Var semakin mengarahkan Nii supaya berlari kencang hingga Quon harus memeluk laki-laki itu erat.

Perjalanannya memakan waktu yang lumayan lama. Mereka sampai di sebuah tempat saat langit telah sepenuhnya gelap. Var turun lebih dulu lalu membantu Quon. Rife pun melakukan hal yang sama pada gadis yang dibawanya.

Quon mencoba menerka tempat apa yang mereka datangi kali ini, namun dia sama sekali tidak mendapatkan petunjuk. Di hadapan mereka berdiri rumah yang kecil dengan dindingnya terbuat dari kayu dan bambu.

"Selamat datang, Tuan Muda." Seorang pria dengan rambut dan cambang yang telah memutih menyambut mereka. Pandangannya terarah pada Rife. "Oh? Kau membawa temanmu?"

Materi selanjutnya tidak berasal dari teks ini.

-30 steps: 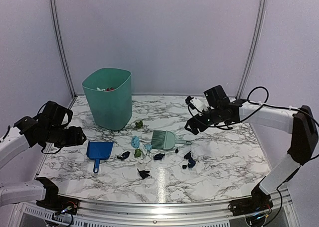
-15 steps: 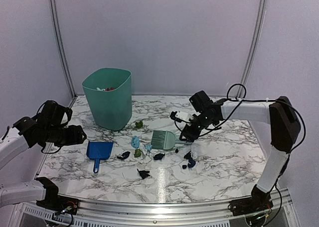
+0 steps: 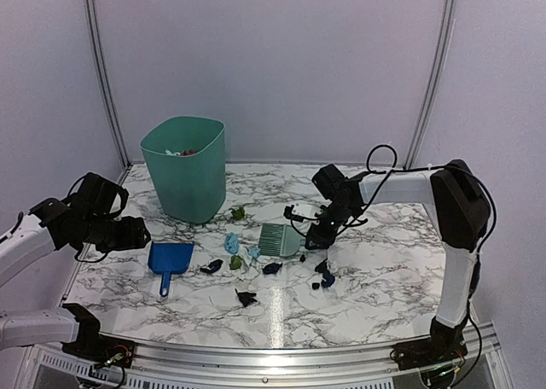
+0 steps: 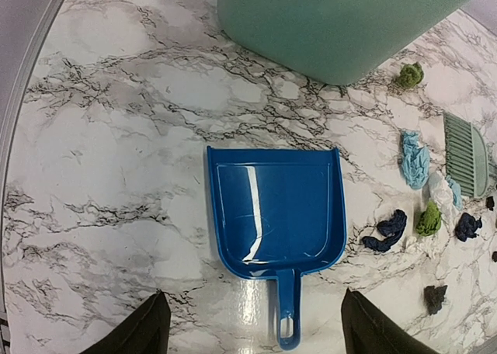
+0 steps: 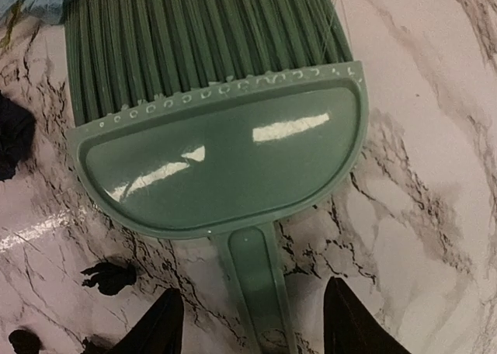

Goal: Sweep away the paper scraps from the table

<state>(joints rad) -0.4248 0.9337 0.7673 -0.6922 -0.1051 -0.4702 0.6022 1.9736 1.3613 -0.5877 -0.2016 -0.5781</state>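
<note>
Seen from above, my right gripper hangs over the handle of the brush, and the paper scraps lie on the table just beside its bristles, so a crooked clamp could swing the head and scatter them. My left wrist shows the left gripper wide and empty above the dustpan, which may skid if nudged. My right wrist shows both fingers straddling the handle, apart from it; closing off-centre could twist it loose.
</note>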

"Ya." Rife tersenyum tanpa beban seperti biasa. "Satu di antaranya sedang temperamen."

Kontan Var mendelik tajam. Tatapannya sempat bertemu dengan Quon sebelum berbalik pergi.

"Kau mau ke mana?" tanya Quon bingung. Var tidak menjawab, bahkan langsung menunggangi Nii lalu pergi meninggalkan tempat itu.

"Jangan khawatir, Quon," kata Rife menenangkannya. "Di sini hanya bukan tempat favoritnya. Kalian akan bertemu besok saat di Gihon. Khansa akan mengantarmu."

Baiklah. Quon sepertinya tidak memiliki pilihan selain menuruti semua kata-kata Rife sekarang. Dia menoleh, mendapati gadis yang bersama Rife sedang meliriknya. Jantung Quon jadi berdebar tegang. Bros yang tersemat di dadanya berlambang Cith. Apa dia juga akan mengenali jati diri Quon seperti Fiona dan Dalga?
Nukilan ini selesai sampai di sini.